“Em 2013 logo escrevo sobre isto outra vez.” Raramente cito frases
redigidas em textos anteriores, mas desta vez tornou-se demasiado irresistível
para não o fazer, como um guloso solitário tentado por uma fatia de bolo
isolada numa mesa redonda. Ultrapassou-se o dia 21/12/2012. Há uns meses atrás,
escrever isto soaria heroico, num conto dantesco de destruição planetária e intergaláctica.
De qualquer modo, penso que o balanço de toda esta situação foi bastante
positivo. Nada aconteceu e tanto aconteceu.
A sociedade necessita ciclicamente de algo a que se agarrar, de um
pretexto ou um propósito para agir desmesuradamente e sem complexos. Criou-se
um evento de verosimilhança discutível, com n
teorias a envolvê-lo, sem que nenhuma fosse aprovada fosse por quem fosse.
Estariam reunidas as condições para um fracasso, mas felizmente os desejos
foram cumpridos. Construíram-se bunkers,
rasgaram-se contratos de trabalho, desperdiçaram-se vidas por uma ponte abaixo
com medo do que pudesse acontecer, aumentou-se a taxa de natalidade com medo do
que pudesse acontecer, escreveram-se bestsellers.
Agora, podem vender-se t-shirts a
dizer “eu sobrevivi ao 21/12/2012” e criam-se páginas de Facebook a prever o próximo fim do mundo. A produtividade, aliada à
criatividade e à falta de bom senso levaram um acontecimento inóspito a uma
dose de loucura mundial que roça o ridículo.

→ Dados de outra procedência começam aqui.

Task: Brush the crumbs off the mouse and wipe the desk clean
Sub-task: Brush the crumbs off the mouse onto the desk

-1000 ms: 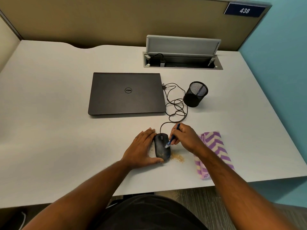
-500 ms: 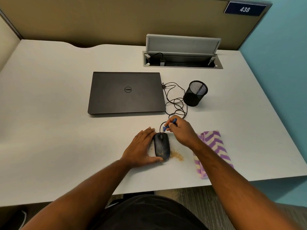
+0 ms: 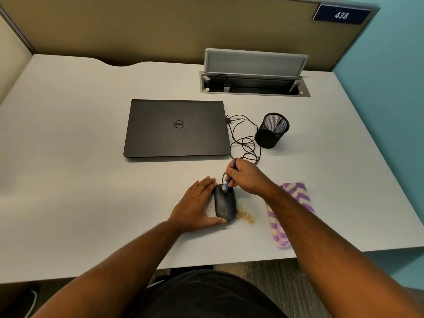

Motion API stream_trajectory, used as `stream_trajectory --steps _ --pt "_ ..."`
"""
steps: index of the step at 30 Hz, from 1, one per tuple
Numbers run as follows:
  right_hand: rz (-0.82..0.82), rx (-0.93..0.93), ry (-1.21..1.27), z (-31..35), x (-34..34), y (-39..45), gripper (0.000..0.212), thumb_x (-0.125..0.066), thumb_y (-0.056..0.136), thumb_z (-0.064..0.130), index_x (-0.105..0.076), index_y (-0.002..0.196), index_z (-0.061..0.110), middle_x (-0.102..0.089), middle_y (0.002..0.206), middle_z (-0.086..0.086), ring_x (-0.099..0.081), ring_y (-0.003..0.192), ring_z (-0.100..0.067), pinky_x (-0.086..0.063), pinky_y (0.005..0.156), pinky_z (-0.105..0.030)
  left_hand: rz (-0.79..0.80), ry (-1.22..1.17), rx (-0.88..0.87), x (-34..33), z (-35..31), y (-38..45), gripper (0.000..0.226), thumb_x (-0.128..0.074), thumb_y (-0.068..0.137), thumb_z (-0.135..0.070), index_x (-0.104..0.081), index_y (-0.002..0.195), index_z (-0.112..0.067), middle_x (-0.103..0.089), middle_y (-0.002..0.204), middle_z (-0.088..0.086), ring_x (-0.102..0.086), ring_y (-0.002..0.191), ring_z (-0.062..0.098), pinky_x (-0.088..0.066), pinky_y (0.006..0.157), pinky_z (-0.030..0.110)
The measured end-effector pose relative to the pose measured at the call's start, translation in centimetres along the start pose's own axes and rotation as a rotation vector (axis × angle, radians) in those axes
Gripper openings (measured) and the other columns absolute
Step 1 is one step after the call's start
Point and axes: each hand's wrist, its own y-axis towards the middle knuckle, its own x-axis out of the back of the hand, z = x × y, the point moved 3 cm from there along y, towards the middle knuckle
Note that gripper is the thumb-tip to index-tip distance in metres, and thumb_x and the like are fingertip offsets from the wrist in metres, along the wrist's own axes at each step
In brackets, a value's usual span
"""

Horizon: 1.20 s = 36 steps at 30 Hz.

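- Nearest the counter's (image 3: 68,203) front edge, our left hand (image 3: 197,203) lies flat against the left flank of the mouse (image 3: 226,203), fingers straight along its side and thumb hooked round its near end, steadying it.
- The mouse sits a little right of the middle of the front edge, long axis running front to back, its cable leading off toward the back edge. Specks remain on its shell.
- A pile of crumbs (image 3: 246,216) lies on the counter, touching the mouse's right side; a few more show at its left, by our palm.
- The striped cloth (image 3: 291,210) lies untouched toward the front right corner, partly under our right forearm.
- Our right hand (image 3: 247,177) comes from the right, fingers curled tight round the blue brush (image 3: 229,180), bristles down on the mouse's far end.
- So the unbrushed shell lies nearward of the bristles; we judge the next stroke should pull along the long axis, toward the front edge.
- Farther back stand a closed laptop (image 3: 176,129) and a mesh pen cup (image 3: 271,130).
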Motion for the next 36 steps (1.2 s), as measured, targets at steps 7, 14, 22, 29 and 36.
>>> stream_trajectory --steps 7,14,22,29,36 --pt "-0.024 0.014 -0.012 0.5 -0.3 -0.1 0.017 -0.045 0.104 0.022 -0.057 0.110 0.012 -0.067 0.098 -0.001 -0.067 0.078 -0.008 -0.052 0.070 -0.017 0.013 -0.006 0.007 0.0 0.0 0.0 0.115 -0.056 0.072 -0.091 -0.021 0.159 -0.025 -0.015 0.168 -0.006 -0.009 0.155 0.011 -0.009 0.127 0.036" --pt "-0.028 0.039 -0.047 1.0 -0.4 0.1 0.016 -0.043 0.104 0.021 -0.057 0.107 0.012 -0.070 0.101 -0.007 -0.069 0.081 -0.011 -0.052 0.070 -0.020 0.005 0.004 0.000 0.0 0.0 0.0 0.116 -0.057 0.072 -0.091 -0.021 0.159 -0.024 -0.016 0.168 -0.006 -0.009 0.155 0.012 -0.007 0.126 0.034" --pt "-0.042 0.040 -0.162 0.9 -0.5 0.1 0.020 -0.041 0.104 0.020 -0.056 0.110 0.009 -0.066 0.101 -0.008 -0.065 0.087 -0.019 -0.050 0.075 -0.027 0.008 0.009 0.002 -0.1 0.0 0.0 0.117 -0.056 0.072 -0.092 -0.021 0.160 -0.023 -0.016 0.168 -0.005 -0.010 0.155 0.013 -0.008 0.127 0.036" --pt "-0.011 0.053 -0.196 1.1 -0.3 0.2 0.019 -0.041 0.103 0.021 -0.056 0.110 0.010 -0.067 0.103 -0.012 -0.067 0.093 -0.024 -0.057 0.086 -0.037 0.014 0.002 0.003 -0.1 0.0 0.0 0.116 -0.056 0.072 -0.091 -0.020 0.160 -0.024 -0.015 0.168 -0.006 -0.009 0.155 0.012 -0.008 0.127 0.035" --pt "0.005 0.037 -0.155 1.0 0.1 0.0 0.018 -0.042 0.103 0.019 -0.056 0.107 0.009 -0.068 0.099 -0.011 -0.070 0.087 -0.022 -0.056 0.077 -0.031 0.015 -0.005 0.000 0.0 0.0 -0.1 0.116 -0.056 0.072 -0.091 -0.020 0.160 -0.024 -0.015 0.168 -0.005 -0.009 0.155 0.012 -0.006 0.126 0.034"
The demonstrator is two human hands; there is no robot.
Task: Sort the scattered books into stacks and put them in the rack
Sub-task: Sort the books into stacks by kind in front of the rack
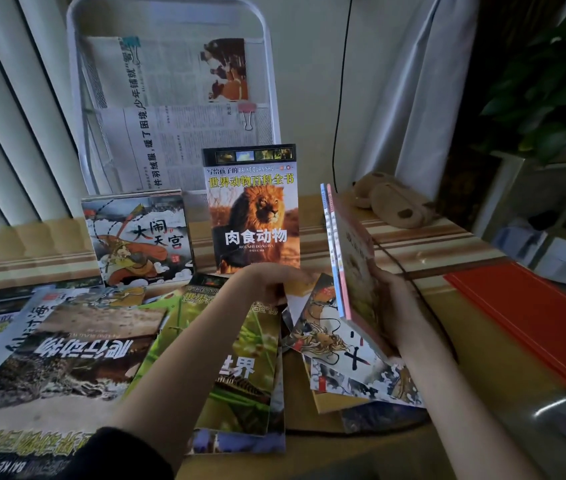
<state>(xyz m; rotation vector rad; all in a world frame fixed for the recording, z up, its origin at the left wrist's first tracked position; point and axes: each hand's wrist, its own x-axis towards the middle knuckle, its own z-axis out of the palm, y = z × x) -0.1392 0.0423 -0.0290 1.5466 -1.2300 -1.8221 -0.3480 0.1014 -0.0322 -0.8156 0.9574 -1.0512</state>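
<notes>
Your right hand grips a pair of thin books upright on edge, spines toward you, over the right part of the table. Your left hand has its fingers curled onto the edge of a yellow-cornered book in the scattered heap, just below the lion book that stands upright at the back. Beside it stands the monkey-king book, and behind both is the white wire rack, holding clipped newspapers. Flat before you lie the green insect book, the reptile book and the dragon book, overlapping. A red folder lies at your right, a plush toy behind it.
</notes>
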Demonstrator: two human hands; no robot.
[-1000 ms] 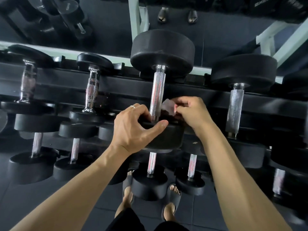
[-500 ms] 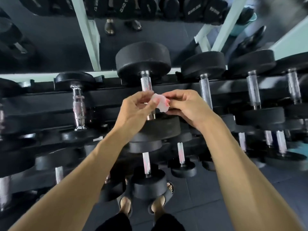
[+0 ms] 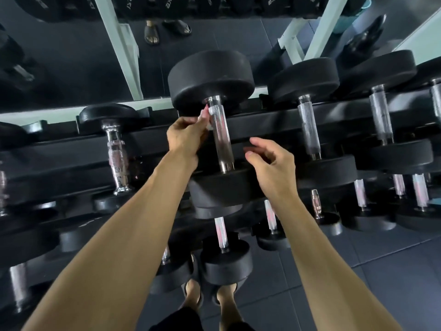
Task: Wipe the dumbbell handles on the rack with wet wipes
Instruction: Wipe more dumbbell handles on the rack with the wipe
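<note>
A large black dumbbell lies on the top tier of the rack (image 3: 274, 125), its knurled steel handle (image 3: 220, 137) running toward me. My left hand (image 3: 186, 137) pinches a small white wet wipe (image 3: 208, 115) against the upper left side of that handle, just under the far weight head (image 3: 211, 80). My right hand (image 3: 272, 163) hovers to the right of the handle's lower part with loosely curled fingers, holding nothing and touching nothing.
More dumbbells fill the tiers: a chrome-handled one (image 3: 115, 151) to the left and steel-handled ones (image 3: 309, 130) to the right. Smaller dumbbells (image 3: 220, 235) sit on lower tiers. A mirror behind reflects the floor. My sandalled feet (image 3: 193, 295) stand on dark tiles.
The wipe passed from both hands into my left hand, which moved up to the top of the handle. My right hand let go and drew back to the right.
</note>
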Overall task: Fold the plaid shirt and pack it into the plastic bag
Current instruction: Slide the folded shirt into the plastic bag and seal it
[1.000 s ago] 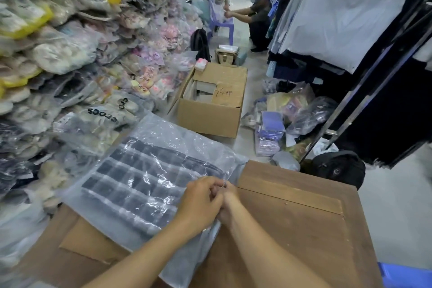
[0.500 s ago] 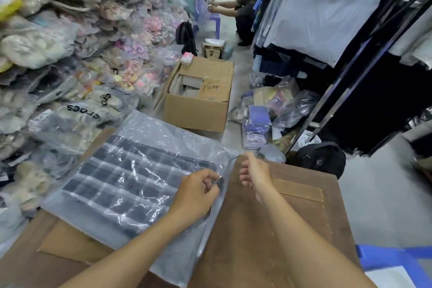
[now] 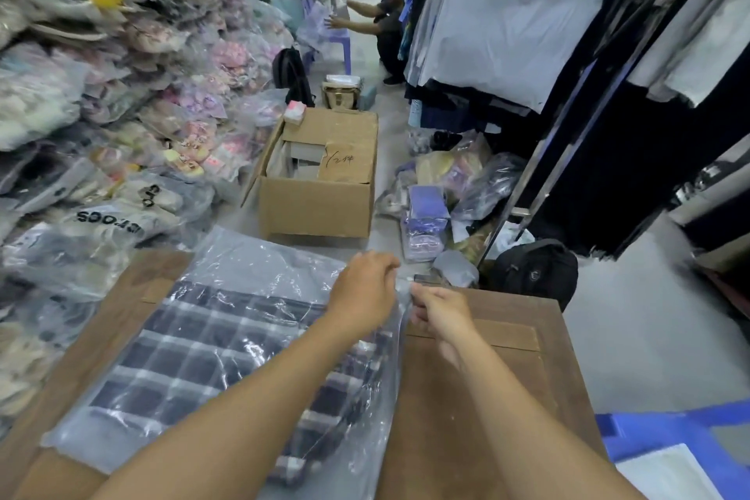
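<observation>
The folded plaid shirt (image 3: 195,361), dark blue with white lines, lies inside the clear plastic bag (image 3: 259,268) on the brown wooden table (image 3: 487,398). My left hand (image 3: 363,290) rests closed on the bag's right edge near its far corner. My right hand (image 3: 440,315) pinches the same edge of the bag just beside it, fingers curled. My forearms hide part of the shirt's near right side.
A cardboard sheet (image 3: 121,308) lies under the bag. An open cardboard box (image 3: 320,191) stands on the floor beyond the table. Bagged goods (image 3: 101,101) are piled at the left, hanging clothes (image 3: 507,20) at the right. A black backpack (image 3: 535,272), a blue stool (image 3: 673,434) and a crouching person (image 3: 385,24) are nearby.
My left hand has slid along the bag's right edge toward the far corner. My right hand, lifted off half a second ago, has come back to pinch the edge beside it.
</observation>
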### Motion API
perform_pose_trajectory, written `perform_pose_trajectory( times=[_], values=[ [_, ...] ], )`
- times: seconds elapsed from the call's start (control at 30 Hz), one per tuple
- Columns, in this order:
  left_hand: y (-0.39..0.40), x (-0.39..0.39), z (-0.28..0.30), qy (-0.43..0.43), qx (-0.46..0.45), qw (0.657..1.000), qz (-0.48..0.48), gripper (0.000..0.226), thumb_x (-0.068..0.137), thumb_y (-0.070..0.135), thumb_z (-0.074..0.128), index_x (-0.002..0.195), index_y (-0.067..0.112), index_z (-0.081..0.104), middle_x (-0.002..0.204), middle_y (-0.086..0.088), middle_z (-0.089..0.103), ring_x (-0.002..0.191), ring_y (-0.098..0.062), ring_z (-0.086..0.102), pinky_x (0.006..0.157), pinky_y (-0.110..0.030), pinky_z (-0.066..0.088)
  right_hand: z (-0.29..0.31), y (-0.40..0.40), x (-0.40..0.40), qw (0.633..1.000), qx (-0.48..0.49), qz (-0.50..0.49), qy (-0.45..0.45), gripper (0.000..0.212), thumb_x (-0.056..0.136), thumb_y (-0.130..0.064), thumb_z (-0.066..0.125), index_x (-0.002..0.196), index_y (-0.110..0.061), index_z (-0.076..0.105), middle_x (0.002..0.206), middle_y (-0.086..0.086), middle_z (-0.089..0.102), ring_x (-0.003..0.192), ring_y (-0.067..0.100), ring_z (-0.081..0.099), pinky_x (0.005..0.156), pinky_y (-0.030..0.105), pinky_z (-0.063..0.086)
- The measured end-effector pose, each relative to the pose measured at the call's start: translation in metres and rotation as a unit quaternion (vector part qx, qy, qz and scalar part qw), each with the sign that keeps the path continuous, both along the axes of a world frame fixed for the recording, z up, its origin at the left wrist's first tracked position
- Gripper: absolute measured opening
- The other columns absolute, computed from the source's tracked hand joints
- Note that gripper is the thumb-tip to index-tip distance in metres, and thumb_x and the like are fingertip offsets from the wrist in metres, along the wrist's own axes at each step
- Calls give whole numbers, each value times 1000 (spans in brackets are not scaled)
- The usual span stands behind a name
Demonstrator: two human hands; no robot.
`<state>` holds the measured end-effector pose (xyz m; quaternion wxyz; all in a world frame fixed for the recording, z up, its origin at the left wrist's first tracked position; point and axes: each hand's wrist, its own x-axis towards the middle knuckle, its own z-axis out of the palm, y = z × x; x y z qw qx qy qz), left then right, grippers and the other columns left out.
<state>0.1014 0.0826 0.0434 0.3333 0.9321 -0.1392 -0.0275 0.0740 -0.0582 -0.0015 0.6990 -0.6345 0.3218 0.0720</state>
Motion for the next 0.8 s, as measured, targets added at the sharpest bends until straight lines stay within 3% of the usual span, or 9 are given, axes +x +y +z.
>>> perform_pose_trajectory(
  times=[0.17, 0.27, 0.37, 0.47, 0.6, 0.7, 0.8],
  values=[
    [-27, 56, -7, 119, 132, 974, -141, 24, 99, 26, 48, 108, 17, 69, 116, -10, 70, 114, -31, 57, 96, -40, 45, -4, -5, 5, 1000, 1, -20, -5, 13, 90, -13, 75, 79, -6, 74, 64, 2, 67, 55, 9, 57, 57, 22, 55],
    [-29, 71, -2, 187, 123, 953, -205, 20, 97, 23, 56, 100, 12, 73, 103, -9, 71, 95, -23, 61, 79, -27, 43, -1, -9, 8, 1000, -11, -12, -3, 12, 89, -12, 76, 78, -9, 74, 67, 3, 67, 57, 8, 58, 55, 17, 55],
    [-25, 77, 2, 194, 98, 949, -229, 18, 97, 18, 59, 98, 8, 73, 91, -5, 68, 83, -14, 56, 72, -22, 39, 6, -9, 10, 1000, -10, 13, 5, 12, 89, -14, 77, 78, -12, 72, 67, -1, 69, 54, 5, 60, 52, 14, 52],
    [-25, 76, -3, 185, 79, 958, -202, 18, 99, 20, 56, 95, 9, 70, 79, 5, 60, 77, -9, 53, 64, -16, 37, 13, -10, 10, 999, 2, 51, 19, 14, 91, -15, 75, 79, -12, 70, 60, -5, 71, 48, 1, 64, 53, 14, 53],
    [-30, 74, -14, 163, 38, 978, -123, 28, 100, 22, 55, 71, 18, 56, 74, 4, 61, 80, -19, 57, 70, -27, 39, 23, -11, 6, 990, -40, 124, 54, 18, 89, -18, 77, 97, -2, 73, 89, 7, 77, 73, 15, 70, 76, 29, 56],
    [-31, 72, -19, 133, 28, 986, -92, 28, 100, 23, 53, 77, 9, 60, 91, -9, 70, 87, -28, 61, 77, -36, 47, 28, -10, -5, 978, -49, 176, 98, 20, 87, -19, 78, 99, -4, 74, 86, 2, 76, 75, 15, 72, 79, 31, 56],
    [-36, 68, -15, 91, 13, 993, -69, 29, 101, 22, 51, 83, 3, 63, 86, 0, 61, 95, -27, 56, 85, -38, 44, 27, -11, -22, 958, -52, 242, 147, 12, 86, -18, 80, 90, -10, 72, 92, 2, 78, 86, 17, 76, 81, 32, 58]
  ],
)
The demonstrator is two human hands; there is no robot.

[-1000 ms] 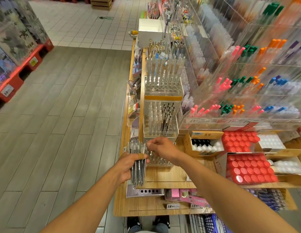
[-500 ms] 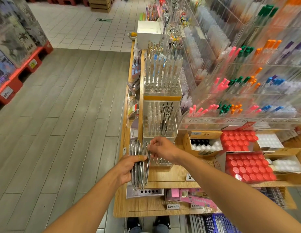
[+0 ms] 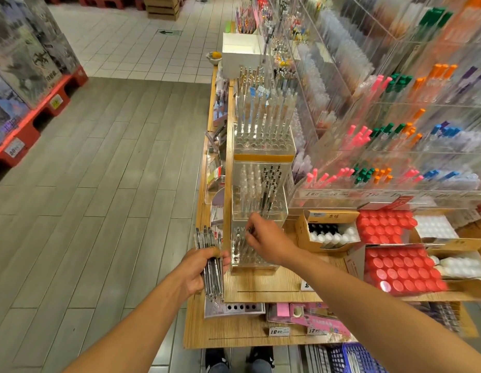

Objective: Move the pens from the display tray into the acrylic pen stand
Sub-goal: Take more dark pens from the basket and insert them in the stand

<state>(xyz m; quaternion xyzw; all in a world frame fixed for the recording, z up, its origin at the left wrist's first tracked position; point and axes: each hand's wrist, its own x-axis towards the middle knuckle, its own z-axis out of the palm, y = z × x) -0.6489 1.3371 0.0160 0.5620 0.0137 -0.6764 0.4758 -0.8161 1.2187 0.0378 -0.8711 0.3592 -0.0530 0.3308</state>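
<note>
My left hand (image 3: 200,270) grips a bundle of several clear pens (image 3: 211,261) with dark clips, held upright just left of the wooden counter's edge. The acrylic pen stand (image 3: 243,261) is a clear block with rows of round holes on the counter right beside the bundle. Above the stand's left rows, my right hand (image 3: 263,239) pinches one pen at its top end, with the pen's lower part pointing down into the stand. A few holes look occupied; reflections hide the details. No display tray can be picked out.
Behind the stand rise taller acrylic stands with black pens (image 3: 270,184) and white pens (image 3: 263,109). Boxes of red-capped bottles (image 3: 403,271) and white-capped bottles (image 3: 328,234) fill the right. Coloured pens line the acrylic shelves (image 3: 382,146). Grey floor lies to the left.
My right hand has moved away from the bundle, up and to the right, over the acrylic stand with one pen. The left hand and bundle have stayed almost still.
</note>
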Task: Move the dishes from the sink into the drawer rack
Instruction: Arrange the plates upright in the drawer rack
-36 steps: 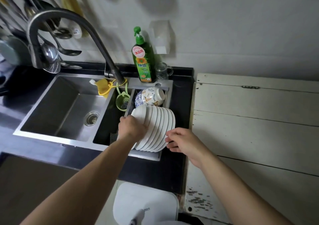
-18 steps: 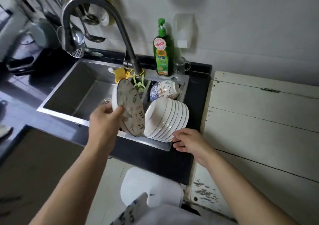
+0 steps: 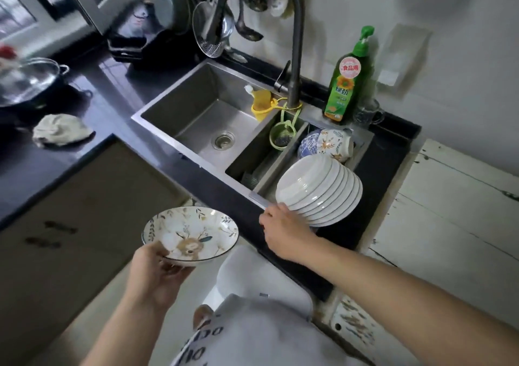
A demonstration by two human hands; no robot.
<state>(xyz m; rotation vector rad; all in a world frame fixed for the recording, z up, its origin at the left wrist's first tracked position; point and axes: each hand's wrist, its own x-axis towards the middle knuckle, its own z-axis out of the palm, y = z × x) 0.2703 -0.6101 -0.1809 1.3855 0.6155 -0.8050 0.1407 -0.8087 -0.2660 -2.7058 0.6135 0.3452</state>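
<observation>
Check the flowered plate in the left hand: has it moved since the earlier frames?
Yes. The flowered plate has come out of the sink, toward the person, past the counter's front edge, held by the left hand.

Floral plate [image 3: 190, 236], shallow, cream with gold flower and leaf print, dark rim; held face-up and roughly level, out in front of the sink's [image 3: 179, 104] front edge. Stack of white plates [image 3: 320, 190] standing on edge, leaning, at the sink's right front corner. Patterned bowls [image 3: 325, 143] on their sides just behind the stack.
</observation>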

Há quem fale já em 2018 e em 2022, como antes se falava de 2000. O ser
humano procura sempre rejuvenescer a sua dose de fé em factos não
necessariamente justificados. O importante é eles existirem. Porque se não
houver o fim do mundo para combater, podemos arranjar o fim das compotas de
tomate da Dona Alzira, ou a queda da Torre Eiffel em 2015. E pronto, já tenho
uma ocupação e redes sociais para exponenciar até essa altura. E que tal
focarmo-nos no que realmente interessa e concretizar os nossos objectivos, em
vez de alimentar os capitalistas que lucram com estas ideias ridículas?